THIS IS A critically important time for the U.S. auto industry -- and a highly challenging one as well. Growing global competition, soaring healthcare costs and the persistent misperception that American cars aren't as good as Japanese cars compel Detroit to think hard about its future.
What happens at General Motors is obviously important to our employees, retirees, dealers, customers and suppliers. Wall Street cares too because of the financial implications for our stockholders and bondholders. But should the rest of America care much about what happens to GM?
The answer is, yes, Americans should care -- and care a great deal.
GM's future is vitally important to the U.S. The numbers speak for themselves: GM has nearly 329,000 employees worldwide, 138,000 of them in the United States; 450,000 retirees; 1.1 million Americans receiving GM health-plan benefits; 7,300 dealers in virtually every city and town in the U.S., employing nearly 300,000 workers, and 1,800 supplier companies from which we buy more than $40 billion worth of goods and services each year. In terms of customers, the numbers are even more dramatic. There are about 73 million GM cars on American roads today.
As powerful as these numbers are, they don't come close to telling the full story of GM's relevance to the American public. Two of the most challenging issues facing the U.S. today are globalization and rapidly escalating healthcare and retirement costs. At GM, we know these issues as well as any company, and we are working diligently to address them in a manner that is both financially prudent and socially responsible. In many respects, GM is a window on the nation's near-term future. How do we compete with low-cost producers globally? Can we hold our own in the growing markets of China, India and elsewhere? How do we meet our pension obligations made over the last several decades? And can we make vehicles as good as the ones made by our Asian, European and other competitors?

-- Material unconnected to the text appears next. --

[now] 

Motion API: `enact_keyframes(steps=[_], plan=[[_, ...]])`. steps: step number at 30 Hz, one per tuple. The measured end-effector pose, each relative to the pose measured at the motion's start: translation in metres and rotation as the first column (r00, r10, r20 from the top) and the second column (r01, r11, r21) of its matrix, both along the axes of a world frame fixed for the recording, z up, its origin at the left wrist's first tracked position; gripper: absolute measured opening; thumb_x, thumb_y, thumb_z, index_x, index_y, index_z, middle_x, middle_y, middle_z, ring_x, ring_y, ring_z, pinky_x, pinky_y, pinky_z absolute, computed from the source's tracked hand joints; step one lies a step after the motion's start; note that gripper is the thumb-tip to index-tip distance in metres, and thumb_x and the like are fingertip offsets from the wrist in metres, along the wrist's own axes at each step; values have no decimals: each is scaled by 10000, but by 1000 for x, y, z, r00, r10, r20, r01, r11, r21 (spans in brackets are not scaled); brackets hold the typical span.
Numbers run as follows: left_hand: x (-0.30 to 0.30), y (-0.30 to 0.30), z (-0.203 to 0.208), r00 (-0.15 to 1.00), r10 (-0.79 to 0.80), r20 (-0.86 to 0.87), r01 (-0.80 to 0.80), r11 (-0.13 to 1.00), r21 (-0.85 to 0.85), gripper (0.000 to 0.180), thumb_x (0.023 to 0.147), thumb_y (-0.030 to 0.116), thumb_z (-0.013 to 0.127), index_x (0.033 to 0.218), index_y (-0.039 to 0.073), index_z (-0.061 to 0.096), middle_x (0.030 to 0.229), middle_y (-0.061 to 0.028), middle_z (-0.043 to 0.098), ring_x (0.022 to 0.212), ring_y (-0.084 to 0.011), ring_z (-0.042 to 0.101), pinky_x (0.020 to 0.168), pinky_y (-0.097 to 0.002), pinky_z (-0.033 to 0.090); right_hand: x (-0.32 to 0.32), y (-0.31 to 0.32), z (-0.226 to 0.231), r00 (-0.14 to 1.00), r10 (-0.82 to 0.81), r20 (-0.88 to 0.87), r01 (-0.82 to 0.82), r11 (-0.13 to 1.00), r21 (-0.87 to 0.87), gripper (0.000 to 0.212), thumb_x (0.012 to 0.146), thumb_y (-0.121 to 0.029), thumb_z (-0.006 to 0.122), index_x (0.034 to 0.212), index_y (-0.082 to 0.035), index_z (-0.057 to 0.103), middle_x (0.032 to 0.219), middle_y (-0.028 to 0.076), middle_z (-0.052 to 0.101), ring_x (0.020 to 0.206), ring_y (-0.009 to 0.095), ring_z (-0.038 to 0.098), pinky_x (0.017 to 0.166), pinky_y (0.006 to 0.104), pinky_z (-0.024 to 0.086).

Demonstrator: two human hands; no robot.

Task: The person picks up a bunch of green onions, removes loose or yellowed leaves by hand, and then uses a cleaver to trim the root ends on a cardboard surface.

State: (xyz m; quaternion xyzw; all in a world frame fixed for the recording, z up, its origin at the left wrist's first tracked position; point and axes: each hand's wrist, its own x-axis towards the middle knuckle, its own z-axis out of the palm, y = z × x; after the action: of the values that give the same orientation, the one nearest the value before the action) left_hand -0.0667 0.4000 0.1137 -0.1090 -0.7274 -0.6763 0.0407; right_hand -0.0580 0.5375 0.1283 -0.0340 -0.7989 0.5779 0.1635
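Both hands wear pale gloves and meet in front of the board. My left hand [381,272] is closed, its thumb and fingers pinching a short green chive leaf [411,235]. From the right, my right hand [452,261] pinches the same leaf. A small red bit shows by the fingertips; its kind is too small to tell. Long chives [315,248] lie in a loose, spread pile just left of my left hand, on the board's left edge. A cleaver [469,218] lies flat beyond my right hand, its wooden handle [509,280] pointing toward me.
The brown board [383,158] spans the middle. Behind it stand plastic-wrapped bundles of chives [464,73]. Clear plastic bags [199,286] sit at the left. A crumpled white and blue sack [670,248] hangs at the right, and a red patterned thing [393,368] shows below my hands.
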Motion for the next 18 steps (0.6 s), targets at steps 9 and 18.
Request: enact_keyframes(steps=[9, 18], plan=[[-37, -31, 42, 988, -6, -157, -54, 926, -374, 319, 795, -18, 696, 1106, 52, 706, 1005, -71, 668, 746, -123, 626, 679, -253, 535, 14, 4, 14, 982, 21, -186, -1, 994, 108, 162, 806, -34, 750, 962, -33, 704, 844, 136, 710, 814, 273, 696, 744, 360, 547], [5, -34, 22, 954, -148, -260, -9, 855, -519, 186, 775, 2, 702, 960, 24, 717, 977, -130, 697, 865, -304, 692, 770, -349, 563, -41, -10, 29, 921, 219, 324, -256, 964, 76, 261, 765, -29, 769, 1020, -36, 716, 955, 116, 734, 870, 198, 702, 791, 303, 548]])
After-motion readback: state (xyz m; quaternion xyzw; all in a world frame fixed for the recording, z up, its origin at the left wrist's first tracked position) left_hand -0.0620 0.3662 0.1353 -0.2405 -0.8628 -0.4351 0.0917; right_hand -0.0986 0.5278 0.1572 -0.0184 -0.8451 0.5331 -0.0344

Last year was a tough one for all of us at GM, with a $10.6-billion loss. Over the last several months, though, we have been aggressively implementing a turnaround plan that increases our investment in new cars and trucks, revitalizes our sales and marketing strategy, addresses our healthcare burden and significantly improves our cost competitiveness. We've also announced plans to idle 12 plants and reduce 30,000 manufacturing jobs by 2008.
GM already is a dramatically more competitive company globally than most Americans realize. Last year we were the world's largest automobile manufacturer for the 75th consecutive year, with sales of nearly 9.2 million vehicles worldwide -- more than any other competitor, foreign or domestic. And for the first time in our history, we sold more cars and trucks outside the United States than within it. In China, the fastest-growing vehicle market in the world, GM displaced Volkswagen as the top-selling automaker.
We know we've got a lot more to do. The reality of a global economy is that the race is never won; it never ends. Continuous innovation, excellent quality and financial discipline are the only guarantees of future success.
With respect to the extraordinary healthcare obligations that GM and many other American corporations shoulder, the road ahead is challenging. GM's healthcare bill in 2005 was a staggering $5.3 billion, by far the highest of any American business. It's a cost that puts us at an unsustainable disadvantage to most of our foreign-based competitors, whose governments cover many of these costs.
The current U.S. healthcare system creates enormous tensions between employers, employees, insurance companies and healthcare providers. Obviously government has a role to play in finding solutions, but we can't and won't wait for that to happen. Instead, we have been working cooperatively with our unions to achieve reductions in our healthcare obligations. Last fall we negotiated a $15-billion reduction in GM's long-term healthcare liabilities, while working with the healthcare industry to find ways to make the system more efficient.
We also have reduced the salaries of our senior executives, including me, by up to 50%; cut the GM dividend to shareholders in half, and scaled back pension benefits for salaried employees. We believe in shared sacrifice and in solving our own problems. We're not looking for or asking for a taxpayer bailout.
Perhaps the most frustrating challenge facing all of us at GM is changing the misperception that our cars and trucks don't measure up to some foreign makes. The fact is, every major automaker makes good vehicles today. On a model-by-model comparison, different companies will be slightly ahead in different segments, but overall, GM cars and trucks rank among the best in terms of quality and value for the dollar.
This is important for consumers to understand. We all benefit from maximum choice in the marketplace. If consumers bypass GM dealers because of the misperception that our cars are not competitive, they lose just as certainly as we do. For many reasons, people should be interested in the turnaround at GM. We've been helping Americans pursue their love affair with the car for nearly a century. Today's challenges are difficult, but we will overcome them.
Across the nation, there are kids not yet old enough to drive who are thumbing through car magazines, dreaming of the day they can get behind the wheel of a Chevy Corvette or Pontiac Solstice. We plan to be there for them, as we were for their parents, grandparents and great-grandparents.